Start of SOURCE MATERIAL
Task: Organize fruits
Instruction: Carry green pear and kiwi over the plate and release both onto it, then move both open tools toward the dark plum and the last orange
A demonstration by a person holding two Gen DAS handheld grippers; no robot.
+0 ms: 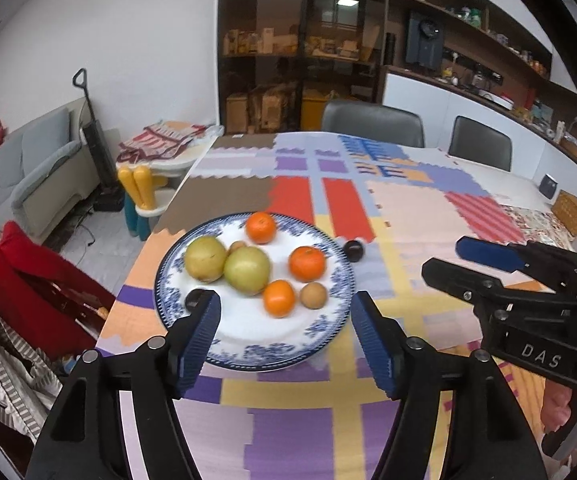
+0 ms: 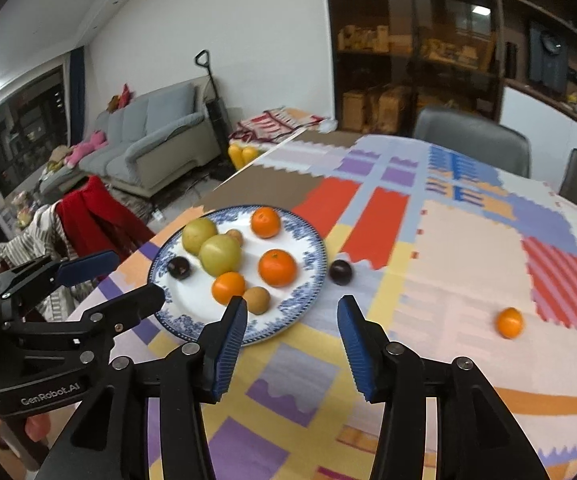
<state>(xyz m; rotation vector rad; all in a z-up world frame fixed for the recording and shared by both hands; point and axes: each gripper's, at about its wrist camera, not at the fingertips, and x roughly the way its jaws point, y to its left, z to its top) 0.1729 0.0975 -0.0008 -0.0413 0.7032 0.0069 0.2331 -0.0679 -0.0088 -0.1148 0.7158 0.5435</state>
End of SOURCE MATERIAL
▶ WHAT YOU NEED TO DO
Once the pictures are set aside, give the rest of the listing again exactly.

▶ EXPECTED OUTPUT
Task: Organize fruits
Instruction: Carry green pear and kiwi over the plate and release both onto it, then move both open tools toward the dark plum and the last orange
A demonstration by a person holding two Gen DAS handheld grippers; no robot.
+0 ms: 
+0 ms: 
<state>(xyz m; rotation vector rad; all in a z-up world frame fixed for the recording and shared by both hands; point and axes: each gripper's, at about its wrist camera, not at the fingertips, and x roughly the way its jaws point, y to its left, z to its top) 0.1729 0.0975 -0.0008 -0.0413 0.7032 0.0069 0.2331 -0.0679 -0.0088 -0.1148 0.7158 0.5435</state>

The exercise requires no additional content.